The recession was over by July 1980, but inflation was not. Inflation at the end of 1980 was still over 12%. The Fed and Volcker had damaged their credibility as inflation fighters.
This became known as the infamous Volcker Mistake.
From there Volcker doubled down. Because of the credibility damage from the Volcker Mistake, interest rates had to go even higher. It was in this stretch that the fed funds target rate hit 20% in June 1981.
This extreme level triggered another recession in July 1981, the second in two years. The 1981-1982 recession was the worst since the end of World War II, and interest rates were still 15% in the middle of 1982.
The severity of that recession was not surpassed until the global financial crisis of 2008.

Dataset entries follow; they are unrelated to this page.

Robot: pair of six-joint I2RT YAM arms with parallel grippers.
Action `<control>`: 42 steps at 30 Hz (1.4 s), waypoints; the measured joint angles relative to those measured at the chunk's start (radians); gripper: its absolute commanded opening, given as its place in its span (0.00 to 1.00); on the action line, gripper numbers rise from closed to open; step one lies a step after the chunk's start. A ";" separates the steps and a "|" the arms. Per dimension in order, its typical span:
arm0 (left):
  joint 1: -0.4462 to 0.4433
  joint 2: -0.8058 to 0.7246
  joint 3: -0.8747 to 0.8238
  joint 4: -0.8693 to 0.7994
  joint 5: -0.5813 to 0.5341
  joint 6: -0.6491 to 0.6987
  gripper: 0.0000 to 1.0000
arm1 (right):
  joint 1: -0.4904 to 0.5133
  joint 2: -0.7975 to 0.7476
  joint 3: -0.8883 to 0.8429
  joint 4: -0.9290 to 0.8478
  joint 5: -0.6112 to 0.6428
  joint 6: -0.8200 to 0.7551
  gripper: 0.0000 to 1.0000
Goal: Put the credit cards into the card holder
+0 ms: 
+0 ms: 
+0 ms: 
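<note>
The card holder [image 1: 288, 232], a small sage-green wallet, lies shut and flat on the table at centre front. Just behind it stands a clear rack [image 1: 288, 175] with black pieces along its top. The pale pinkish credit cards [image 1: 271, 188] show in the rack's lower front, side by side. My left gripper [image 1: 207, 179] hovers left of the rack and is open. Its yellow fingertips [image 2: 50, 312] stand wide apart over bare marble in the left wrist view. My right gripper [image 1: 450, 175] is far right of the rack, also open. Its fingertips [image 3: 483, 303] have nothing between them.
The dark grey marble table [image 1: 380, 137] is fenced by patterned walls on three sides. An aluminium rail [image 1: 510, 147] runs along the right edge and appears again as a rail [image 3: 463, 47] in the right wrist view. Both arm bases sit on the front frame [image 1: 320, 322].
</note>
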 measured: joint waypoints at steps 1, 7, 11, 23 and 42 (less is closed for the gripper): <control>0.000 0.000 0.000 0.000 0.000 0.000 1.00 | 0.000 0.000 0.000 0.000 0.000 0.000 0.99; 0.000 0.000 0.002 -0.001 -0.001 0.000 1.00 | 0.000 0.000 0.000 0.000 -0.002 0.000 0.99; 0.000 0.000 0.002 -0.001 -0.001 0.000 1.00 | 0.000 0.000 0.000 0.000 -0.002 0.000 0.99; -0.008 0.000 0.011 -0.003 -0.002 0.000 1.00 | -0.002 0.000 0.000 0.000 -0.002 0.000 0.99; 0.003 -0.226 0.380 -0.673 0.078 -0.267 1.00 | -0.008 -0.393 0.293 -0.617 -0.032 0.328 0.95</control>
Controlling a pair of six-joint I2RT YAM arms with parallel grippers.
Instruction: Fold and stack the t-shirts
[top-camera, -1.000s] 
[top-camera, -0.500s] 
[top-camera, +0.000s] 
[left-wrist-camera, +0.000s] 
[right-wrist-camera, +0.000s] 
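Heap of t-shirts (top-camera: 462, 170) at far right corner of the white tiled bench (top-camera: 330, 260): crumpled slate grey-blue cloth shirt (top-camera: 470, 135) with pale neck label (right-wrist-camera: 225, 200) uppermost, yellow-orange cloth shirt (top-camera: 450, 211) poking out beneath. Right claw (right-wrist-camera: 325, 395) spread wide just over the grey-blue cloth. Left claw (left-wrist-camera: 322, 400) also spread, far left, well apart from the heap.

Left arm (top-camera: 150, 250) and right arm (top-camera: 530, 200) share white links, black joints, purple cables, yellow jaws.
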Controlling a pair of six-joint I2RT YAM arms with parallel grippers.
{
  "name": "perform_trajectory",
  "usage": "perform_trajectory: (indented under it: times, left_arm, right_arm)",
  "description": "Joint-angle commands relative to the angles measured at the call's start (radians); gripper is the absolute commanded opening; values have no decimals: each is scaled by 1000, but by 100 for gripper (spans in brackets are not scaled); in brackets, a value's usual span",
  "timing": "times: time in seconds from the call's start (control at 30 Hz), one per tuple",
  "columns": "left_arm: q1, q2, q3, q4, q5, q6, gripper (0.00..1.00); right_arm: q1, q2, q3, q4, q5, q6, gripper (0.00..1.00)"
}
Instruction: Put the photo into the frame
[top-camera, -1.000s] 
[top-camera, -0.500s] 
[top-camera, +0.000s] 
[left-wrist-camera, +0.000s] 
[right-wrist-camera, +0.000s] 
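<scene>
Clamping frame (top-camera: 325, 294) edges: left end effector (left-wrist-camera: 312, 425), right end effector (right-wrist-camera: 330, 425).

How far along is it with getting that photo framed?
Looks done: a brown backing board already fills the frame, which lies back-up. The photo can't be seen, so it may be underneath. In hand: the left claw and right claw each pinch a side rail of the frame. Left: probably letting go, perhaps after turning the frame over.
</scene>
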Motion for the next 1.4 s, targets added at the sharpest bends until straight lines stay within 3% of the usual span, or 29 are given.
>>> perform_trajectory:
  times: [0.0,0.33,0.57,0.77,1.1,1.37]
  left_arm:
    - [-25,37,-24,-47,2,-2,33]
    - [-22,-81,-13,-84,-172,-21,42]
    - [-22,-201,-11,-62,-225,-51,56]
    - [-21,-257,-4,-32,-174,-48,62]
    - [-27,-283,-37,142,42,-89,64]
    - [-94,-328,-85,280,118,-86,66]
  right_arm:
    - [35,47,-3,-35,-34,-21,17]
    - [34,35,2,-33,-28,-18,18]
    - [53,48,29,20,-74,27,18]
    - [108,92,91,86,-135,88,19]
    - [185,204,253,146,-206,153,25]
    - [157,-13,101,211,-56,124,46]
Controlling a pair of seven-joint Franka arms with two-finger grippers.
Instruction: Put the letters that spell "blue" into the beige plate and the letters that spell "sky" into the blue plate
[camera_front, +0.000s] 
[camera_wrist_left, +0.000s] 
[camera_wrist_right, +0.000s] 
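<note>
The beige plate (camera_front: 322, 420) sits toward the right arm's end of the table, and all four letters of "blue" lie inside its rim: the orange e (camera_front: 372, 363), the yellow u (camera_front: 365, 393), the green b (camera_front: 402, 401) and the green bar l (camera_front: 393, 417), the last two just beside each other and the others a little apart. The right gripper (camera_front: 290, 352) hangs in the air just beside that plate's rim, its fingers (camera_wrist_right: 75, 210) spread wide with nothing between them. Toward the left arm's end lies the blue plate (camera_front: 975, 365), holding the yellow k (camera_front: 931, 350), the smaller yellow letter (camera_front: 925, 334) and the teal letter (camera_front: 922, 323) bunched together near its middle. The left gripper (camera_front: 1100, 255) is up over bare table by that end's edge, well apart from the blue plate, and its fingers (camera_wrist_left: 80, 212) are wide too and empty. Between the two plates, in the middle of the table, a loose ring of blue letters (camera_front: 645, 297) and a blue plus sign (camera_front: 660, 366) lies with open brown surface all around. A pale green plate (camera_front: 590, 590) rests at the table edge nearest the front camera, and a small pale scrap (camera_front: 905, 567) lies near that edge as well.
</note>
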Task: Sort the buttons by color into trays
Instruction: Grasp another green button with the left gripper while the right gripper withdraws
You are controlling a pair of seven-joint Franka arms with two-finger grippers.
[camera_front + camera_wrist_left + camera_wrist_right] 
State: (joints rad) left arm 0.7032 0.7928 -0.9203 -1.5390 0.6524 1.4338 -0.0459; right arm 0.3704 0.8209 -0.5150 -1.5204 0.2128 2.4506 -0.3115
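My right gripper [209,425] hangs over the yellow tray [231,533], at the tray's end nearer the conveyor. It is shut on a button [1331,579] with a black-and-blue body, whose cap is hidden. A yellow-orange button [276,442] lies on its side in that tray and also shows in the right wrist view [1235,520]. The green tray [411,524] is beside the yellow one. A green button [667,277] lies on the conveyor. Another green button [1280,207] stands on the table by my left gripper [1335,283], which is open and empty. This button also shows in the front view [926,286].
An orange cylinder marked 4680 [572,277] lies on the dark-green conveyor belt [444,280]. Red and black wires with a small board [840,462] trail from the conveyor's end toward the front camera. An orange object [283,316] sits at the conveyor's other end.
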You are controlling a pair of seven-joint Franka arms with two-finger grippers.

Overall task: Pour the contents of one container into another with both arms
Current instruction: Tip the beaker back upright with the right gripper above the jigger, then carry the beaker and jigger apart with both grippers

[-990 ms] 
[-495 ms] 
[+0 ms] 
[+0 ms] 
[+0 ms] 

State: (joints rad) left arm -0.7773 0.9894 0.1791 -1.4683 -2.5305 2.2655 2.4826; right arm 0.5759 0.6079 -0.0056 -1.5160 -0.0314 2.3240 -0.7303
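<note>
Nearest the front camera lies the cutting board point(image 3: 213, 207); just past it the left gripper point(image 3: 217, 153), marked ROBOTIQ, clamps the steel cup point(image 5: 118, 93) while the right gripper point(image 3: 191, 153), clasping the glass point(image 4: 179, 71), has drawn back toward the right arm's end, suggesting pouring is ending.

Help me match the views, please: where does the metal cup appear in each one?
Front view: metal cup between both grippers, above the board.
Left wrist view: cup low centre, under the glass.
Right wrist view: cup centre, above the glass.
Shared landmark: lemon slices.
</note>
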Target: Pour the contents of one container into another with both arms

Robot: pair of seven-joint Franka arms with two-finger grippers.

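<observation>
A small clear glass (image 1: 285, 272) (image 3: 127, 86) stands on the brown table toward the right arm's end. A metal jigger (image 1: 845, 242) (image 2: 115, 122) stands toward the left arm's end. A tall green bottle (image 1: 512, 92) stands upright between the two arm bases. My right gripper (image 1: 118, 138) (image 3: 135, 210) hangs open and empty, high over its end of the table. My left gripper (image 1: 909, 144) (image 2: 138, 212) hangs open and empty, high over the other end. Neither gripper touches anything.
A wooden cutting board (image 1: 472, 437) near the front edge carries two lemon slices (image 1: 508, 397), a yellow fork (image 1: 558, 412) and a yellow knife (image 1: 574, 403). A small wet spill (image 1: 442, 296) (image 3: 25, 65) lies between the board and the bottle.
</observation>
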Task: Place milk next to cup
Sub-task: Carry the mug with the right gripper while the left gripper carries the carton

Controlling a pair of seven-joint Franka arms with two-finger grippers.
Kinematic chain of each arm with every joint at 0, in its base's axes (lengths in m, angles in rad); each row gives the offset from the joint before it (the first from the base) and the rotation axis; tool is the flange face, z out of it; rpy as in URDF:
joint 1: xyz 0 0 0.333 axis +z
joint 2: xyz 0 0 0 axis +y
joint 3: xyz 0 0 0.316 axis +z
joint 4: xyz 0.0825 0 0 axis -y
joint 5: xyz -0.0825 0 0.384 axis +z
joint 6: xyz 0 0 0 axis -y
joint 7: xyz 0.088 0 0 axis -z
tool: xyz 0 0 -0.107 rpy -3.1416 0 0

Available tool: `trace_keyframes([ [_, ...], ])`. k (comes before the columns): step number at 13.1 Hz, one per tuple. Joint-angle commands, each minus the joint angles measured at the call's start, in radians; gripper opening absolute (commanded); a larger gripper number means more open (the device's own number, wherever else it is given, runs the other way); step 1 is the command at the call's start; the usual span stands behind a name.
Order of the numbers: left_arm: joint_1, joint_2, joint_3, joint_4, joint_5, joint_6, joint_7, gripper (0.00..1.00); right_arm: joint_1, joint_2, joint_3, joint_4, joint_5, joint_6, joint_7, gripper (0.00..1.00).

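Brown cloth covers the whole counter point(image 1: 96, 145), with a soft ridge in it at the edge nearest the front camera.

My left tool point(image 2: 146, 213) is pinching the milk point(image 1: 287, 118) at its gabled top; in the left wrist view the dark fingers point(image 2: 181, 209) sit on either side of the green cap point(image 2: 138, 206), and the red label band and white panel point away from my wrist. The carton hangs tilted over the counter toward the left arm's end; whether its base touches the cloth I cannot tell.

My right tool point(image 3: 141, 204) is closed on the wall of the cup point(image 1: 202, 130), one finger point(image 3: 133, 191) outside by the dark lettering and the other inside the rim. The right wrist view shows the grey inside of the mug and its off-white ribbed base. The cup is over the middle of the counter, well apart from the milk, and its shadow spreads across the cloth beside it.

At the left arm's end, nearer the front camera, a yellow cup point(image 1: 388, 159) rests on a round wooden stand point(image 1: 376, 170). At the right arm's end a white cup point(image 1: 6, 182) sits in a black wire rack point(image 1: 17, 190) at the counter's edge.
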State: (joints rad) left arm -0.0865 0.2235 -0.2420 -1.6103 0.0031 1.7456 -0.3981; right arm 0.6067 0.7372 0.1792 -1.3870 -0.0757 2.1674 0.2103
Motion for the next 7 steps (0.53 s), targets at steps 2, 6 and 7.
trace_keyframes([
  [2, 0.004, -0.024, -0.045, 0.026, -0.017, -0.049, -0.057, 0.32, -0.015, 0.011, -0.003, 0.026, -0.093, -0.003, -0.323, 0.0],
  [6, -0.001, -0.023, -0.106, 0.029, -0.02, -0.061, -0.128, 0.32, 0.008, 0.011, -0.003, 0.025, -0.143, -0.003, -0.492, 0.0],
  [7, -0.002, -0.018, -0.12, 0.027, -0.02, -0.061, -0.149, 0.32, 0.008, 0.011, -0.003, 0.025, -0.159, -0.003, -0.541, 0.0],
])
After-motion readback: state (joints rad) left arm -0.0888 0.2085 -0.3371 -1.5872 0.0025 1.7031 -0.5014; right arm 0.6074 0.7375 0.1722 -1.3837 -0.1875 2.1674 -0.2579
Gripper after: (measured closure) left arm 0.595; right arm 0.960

The point is that when Volcker lowered rates in 1980, the job of beating inflation was not done. Inflation went even higher and Volcker had to take even more extreme measures finally to get it under control.
If Volcker had ignored the 1980 recession, inflation might have come down by 1981. Instead, it lasted until 1983 and was only defeated by a recession worse than the one Volcker was initially worried about.
The lesson for the Fed today is obvious.
The Fed first ignored inflation in mid-2021 by calling it transitory. At the time, the Fed's policy rate was 0%. The Fed's battle against inflation began in March 2022 with a rate hike of 0.25%.
Inflation rose at an annualized rate of 9.1% in June 2022, 8.5% in July, 8.3% in August, 8.2% in September, and 7.7% in October. In other words, inflation is coming down but at a painfully slow pace.
The problem is that\ Powell may soon find himself facing exactly the dilemma that Volcker faced in May 1980 – the mission to lower inflation is not finished, but higher unemployment and a recession create enormous pressure to lower interest rates.
The question for market observers and investors is: Will Jay Powell blink the way Volcker did in 1980? Will the Fed cut rates in a recession or keep up the inflation fight until it's over?
The answer begins with the fact that Jay Powell does not want to repeat the Volcker Mistake. He knows how that turned out and doesn't want to end up in the history books for the same thing.
That means rate hikes will continue until March 2023 and possibly May, even in the face of declining growth and falling inflation. The Fed may pivot by June, but it will be too late.
The recession will already be here – and Powell will have some really hard choices to make.